Custer bit his lip. Cooke figured the general forced himself to keep from swearing at this white-headed pain in the ass.
“I want you to continuously feel to our left, if for no other reason than to assure myself that the hostiles—which we know have been warned already—won’t flee upriver to the south. That’s all I’m going to say, Captain Benteen. You, better than any man I command, ought to know I’m not in the habit of explaining myself.”
The captain must have understood that plain enough, Cooke figured, for Benteen saluted, spoke, “Very well, sir. Understood. As you ordered.”
Benteen nodded at Weir and Godfrey. They followed.
Ed Godfrey slipped his watch from his unbuttoned tunic pocket. Twelve-fifteen
P.M.
How long will we have to ride through these bare, rocky hills before Benteen will figure out this is a fool’s errand Custer’s got him on? Is Custer paying Benteen back for his public criticism following the Elliott affair at the Washita? Or does Custer want to get Benteen’s hundred twenty men massacred?
Godfrey felt the cold trickle of water dripping all the way down to the base of his spine and hoped it was only sweat—not his first taste of outright fear.

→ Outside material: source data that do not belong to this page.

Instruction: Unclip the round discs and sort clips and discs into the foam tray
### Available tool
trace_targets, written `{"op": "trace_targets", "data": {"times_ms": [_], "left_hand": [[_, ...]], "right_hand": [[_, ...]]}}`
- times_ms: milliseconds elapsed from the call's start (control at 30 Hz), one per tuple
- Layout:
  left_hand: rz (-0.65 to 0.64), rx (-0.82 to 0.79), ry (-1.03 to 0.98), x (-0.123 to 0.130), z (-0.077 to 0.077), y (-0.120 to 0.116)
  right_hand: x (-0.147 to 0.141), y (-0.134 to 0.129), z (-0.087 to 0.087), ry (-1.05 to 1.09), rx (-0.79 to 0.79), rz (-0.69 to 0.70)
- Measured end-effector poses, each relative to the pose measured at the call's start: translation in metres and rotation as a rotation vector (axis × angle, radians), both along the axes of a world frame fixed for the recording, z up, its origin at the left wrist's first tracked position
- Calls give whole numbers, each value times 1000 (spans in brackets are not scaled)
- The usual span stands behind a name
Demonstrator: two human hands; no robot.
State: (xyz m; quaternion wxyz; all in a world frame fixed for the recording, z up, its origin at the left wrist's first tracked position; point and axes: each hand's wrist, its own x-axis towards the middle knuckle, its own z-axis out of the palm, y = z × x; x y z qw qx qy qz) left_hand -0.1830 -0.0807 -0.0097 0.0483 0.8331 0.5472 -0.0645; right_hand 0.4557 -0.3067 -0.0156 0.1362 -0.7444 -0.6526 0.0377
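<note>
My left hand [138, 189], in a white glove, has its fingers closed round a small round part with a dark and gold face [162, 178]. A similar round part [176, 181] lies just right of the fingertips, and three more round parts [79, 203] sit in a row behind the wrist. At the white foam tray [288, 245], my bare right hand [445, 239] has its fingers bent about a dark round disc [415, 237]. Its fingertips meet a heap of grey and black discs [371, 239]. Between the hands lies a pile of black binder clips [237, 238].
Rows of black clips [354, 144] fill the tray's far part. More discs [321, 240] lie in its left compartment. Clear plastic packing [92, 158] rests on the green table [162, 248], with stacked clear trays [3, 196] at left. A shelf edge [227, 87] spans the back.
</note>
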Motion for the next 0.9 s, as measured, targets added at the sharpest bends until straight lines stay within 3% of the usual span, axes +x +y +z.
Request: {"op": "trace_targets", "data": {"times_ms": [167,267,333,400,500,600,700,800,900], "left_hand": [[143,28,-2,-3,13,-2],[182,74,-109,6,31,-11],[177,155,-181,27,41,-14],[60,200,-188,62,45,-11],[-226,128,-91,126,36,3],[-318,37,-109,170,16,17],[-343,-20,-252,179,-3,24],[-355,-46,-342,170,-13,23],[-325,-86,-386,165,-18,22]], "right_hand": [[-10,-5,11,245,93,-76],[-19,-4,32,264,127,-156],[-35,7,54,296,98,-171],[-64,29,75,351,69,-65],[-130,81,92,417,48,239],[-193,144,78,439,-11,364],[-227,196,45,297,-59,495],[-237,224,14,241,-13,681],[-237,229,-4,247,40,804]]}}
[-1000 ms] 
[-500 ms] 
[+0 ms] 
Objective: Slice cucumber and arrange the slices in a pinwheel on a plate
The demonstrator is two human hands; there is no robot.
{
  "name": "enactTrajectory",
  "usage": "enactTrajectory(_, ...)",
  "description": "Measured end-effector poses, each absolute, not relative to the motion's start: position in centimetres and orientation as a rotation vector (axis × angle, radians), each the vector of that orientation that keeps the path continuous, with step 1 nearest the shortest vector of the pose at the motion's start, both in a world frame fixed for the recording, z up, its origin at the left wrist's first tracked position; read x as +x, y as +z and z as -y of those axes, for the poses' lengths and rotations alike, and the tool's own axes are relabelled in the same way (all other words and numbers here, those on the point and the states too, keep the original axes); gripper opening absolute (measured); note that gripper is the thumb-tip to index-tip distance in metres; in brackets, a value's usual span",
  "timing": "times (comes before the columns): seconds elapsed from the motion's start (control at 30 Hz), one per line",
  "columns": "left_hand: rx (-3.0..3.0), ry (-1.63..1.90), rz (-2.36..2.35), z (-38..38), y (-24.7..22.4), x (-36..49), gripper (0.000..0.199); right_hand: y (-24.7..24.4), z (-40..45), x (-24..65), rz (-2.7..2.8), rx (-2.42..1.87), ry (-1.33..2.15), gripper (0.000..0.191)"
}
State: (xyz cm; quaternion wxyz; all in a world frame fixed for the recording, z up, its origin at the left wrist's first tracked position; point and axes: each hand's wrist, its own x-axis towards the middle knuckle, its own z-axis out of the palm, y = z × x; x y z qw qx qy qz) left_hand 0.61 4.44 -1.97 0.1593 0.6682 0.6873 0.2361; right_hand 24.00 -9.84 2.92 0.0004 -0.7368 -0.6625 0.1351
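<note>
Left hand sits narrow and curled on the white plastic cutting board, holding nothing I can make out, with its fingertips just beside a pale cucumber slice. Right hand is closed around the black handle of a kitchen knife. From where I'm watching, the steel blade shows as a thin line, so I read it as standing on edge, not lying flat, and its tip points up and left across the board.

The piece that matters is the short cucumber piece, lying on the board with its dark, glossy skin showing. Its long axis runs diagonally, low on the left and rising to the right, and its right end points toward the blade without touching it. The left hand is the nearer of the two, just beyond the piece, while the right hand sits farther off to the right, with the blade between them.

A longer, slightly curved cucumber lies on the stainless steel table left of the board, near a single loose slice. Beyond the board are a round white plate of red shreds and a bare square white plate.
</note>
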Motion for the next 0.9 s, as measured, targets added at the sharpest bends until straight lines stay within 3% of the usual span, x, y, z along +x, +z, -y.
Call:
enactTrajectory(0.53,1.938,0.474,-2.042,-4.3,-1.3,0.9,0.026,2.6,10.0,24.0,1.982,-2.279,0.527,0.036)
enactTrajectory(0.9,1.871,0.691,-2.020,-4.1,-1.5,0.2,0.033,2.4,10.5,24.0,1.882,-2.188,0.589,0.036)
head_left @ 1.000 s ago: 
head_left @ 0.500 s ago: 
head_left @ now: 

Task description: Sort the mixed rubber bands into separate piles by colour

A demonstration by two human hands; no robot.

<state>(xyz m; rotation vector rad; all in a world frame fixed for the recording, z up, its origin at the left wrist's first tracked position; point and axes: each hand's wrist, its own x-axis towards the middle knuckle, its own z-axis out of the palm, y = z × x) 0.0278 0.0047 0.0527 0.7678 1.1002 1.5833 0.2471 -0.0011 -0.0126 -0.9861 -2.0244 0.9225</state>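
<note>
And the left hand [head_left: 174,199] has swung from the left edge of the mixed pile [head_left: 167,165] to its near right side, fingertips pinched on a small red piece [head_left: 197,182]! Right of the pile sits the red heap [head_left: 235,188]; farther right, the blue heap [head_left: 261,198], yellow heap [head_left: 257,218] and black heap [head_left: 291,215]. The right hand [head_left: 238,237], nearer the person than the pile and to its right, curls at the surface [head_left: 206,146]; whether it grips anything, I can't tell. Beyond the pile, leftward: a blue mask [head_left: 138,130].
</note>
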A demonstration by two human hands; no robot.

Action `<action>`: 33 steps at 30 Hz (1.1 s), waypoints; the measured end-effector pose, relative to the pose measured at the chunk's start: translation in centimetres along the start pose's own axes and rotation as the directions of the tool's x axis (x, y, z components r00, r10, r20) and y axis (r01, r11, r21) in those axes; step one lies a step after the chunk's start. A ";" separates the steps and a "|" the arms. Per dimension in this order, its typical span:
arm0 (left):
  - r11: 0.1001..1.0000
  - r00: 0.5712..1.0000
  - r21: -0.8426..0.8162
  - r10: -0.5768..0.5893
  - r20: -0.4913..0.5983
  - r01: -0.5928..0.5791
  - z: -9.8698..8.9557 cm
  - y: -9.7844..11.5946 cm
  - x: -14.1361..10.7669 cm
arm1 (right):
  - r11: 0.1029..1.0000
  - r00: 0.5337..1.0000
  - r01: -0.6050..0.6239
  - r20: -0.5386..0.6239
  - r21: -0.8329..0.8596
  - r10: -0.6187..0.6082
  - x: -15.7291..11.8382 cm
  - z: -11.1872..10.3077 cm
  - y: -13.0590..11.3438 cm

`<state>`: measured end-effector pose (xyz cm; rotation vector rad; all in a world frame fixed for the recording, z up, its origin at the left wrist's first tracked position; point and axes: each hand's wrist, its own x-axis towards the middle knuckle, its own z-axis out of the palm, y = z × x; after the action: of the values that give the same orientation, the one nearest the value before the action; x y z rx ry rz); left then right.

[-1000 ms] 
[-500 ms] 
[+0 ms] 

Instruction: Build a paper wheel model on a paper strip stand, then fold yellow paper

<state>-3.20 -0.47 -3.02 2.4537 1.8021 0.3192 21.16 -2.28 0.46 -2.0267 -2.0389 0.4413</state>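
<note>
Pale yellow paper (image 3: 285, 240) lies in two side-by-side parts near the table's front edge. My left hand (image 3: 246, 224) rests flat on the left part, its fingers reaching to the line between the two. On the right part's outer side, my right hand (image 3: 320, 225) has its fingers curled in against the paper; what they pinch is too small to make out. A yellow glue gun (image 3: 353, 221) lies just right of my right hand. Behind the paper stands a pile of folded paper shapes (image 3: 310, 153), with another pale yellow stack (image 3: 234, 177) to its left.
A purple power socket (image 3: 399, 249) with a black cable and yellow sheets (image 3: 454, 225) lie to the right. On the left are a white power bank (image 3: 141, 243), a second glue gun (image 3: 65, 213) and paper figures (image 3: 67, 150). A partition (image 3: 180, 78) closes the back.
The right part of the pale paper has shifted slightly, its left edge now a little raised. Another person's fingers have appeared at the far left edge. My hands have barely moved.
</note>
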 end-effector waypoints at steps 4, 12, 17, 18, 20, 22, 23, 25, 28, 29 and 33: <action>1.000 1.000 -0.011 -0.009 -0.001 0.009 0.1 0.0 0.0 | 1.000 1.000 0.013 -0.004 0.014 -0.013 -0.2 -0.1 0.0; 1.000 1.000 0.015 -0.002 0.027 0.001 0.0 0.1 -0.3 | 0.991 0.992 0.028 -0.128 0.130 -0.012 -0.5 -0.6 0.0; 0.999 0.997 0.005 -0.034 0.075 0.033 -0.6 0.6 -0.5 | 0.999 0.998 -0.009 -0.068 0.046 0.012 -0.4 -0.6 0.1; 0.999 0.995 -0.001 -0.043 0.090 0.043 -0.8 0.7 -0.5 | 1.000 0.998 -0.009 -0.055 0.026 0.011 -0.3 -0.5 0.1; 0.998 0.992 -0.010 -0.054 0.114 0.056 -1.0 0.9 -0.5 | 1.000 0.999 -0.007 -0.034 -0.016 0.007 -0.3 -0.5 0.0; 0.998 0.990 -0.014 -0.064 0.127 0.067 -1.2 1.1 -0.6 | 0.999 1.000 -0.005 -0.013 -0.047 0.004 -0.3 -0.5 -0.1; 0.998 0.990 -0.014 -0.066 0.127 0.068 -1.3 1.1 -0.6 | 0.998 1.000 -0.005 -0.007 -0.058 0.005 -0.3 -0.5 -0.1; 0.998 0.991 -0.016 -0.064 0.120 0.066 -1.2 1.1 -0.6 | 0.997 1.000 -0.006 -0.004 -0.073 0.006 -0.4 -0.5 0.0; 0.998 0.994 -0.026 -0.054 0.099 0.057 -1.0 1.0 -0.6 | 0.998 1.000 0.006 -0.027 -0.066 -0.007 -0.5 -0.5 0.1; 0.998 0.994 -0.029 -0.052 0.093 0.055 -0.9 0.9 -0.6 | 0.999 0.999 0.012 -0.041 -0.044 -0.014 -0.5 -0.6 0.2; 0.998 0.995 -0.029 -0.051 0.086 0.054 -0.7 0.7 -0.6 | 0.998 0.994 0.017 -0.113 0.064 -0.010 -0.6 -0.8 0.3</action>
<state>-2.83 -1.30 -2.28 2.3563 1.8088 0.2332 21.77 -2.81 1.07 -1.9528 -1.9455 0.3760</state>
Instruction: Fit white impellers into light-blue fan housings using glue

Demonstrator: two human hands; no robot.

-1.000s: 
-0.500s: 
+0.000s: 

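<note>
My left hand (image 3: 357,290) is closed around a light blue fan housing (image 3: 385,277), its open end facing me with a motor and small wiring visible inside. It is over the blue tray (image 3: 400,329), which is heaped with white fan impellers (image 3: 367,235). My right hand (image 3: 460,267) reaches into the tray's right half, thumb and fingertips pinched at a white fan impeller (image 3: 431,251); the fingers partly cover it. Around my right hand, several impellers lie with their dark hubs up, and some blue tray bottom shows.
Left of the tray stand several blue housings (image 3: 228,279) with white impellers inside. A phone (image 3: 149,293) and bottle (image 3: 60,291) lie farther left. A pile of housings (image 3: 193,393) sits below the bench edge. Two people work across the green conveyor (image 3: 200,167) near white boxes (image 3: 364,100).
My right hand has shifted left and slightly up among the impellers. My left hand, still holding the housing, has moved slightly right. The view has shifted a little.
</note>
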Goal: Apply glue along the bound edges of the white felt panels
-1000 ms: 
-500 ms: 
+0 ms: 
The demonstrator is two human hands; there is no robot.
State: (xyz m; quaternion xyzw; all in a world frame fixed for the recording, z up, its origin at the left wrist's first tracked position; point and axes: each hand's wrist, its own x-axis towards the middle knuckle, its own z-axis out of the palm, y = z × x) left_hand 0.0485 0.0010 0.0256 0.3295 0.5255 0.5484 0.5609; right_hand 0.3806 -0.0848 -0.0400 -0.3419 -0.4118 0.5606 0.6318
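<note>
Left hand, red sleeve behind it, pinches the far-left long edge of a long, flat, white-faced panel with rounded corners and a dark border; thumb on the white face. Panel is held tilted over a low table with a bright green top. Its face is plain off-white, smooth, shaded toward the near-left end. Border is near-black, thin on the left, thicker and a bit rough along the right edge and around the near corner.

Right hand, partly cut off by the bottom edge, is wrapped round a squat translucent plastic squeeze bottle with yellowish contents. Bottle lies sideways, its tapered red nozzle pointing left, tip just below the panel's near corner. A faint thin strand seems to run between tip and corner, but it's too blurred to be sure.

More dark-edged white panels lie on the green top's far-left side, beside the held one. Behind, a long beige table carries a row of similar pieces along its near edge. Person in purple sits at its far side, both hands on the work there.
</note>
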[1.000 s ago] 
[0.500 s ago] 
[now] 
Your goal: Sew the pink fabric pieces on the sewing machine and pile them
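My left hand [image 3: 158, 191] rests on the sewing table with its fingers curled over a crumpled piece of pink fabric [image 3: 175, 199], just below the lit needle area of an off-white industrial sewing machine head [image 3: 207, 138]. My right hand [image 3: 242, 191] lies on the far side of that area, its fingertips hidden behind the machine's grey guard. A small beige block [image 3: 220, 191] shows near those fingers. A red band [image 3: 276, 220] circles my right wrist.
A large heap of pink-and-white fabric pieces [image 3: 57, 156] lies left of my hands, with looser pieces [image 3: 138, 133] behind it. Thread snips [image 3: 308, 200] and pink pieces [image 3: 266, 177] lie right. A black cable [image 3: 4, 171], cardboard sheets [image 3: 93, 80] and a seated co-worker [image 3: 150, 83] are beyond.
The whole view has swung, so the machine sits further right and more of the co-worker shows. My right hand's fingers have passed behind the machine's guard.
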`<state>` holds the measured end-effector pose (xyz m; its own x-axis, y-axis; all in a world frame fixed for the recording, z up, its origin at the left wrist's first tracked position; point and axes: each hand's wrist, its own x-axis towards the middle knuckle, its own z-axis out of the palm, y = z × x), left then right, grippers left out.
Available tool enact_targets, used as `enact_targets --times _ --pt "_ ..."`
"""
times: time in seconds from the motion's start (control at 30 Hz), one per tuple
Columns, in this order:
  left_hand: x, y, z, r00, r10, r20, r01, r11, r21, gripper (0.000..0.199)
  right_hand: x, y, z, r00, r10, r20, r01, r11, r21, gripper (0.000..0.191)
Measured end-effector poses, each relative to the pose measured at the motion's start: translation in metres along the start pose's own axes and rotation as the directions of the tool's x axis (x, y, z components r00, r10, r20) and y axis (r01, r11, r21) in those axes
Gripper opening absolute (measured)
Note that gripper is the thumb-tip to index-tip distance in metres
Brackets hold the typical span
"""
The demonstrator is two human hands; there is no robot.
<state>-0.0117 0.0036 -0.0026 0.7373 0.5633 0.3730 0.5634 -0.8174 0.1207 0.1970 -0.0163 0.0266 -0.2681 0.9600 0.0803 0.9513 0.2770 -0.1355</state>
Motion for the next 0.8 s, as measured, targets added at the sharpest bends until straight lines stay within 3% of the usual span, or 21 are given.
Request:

Hell, he hadn’t been afraid even when his small platoon had been practically surrounded at the Battle of the Washita. Not even then.
But this is something different
, he had to admit. The only reason he could figure that Custer had sent them on this fool’s errand chasing down the wind itself, was that Custer wanted Benteen out of the way.
Or killed …
As Benteen’s three companies splashed across the summer trickle of Ash Creek, then plodded away beneath a
cloud of choking dust, Custer turned back upstream with Cooke at his side to find a suitable place for Dandy to drink. Soon enough they were joined by more of the thirsty command and their dry-mouthed animals.
Custer struggled to pull a reluctant Dandy back from the creek.
“Don’t let them get too much, men!” he called to soldiers nearby. “They’ll get loggy on you, if you’re not careful.”
In turn, each of the remaining companies were given a few minutes at the scummy pools along the mossy banks of Ash Creek. As Dandy rested, Custer stared into the luminous, bone yellow sky at that relentless, one-eyed demon spewing fire across a breathless, choking landscape. Giving in, he removed his buckskin coat, tying it behind the cantle of his saddle.
Once more he carefully tucked his pants into the tall, dusty boots. His light gray army fatigue shirt already bore the dark blotches beneath each arm, between his shoulder blades, and in a necklace beneath his strawberry chin in stubble. He wiped his blood red kerchief around the sweatband of the cream-colored hat, then rerolled the brim up on the right side in the event he would have to sight his Remington sporting rifle from horseback. When the kerchief was properly knotted round his neck once more, Custer ordered the columns to move out.
Behind him plodded those other hot, dusty, dry troops, their mouths caked and puckering with the alkali of Ash Creek. Most men had already lashed their blue tunics behind their saddles. A motley gypsy gang of good and ugly heading down, down, down into that valley of cool, sparkling waters and inviting green grass extending clear to the Bighorns. A valley beckoning Custer’s army onward. Down to the green and cool.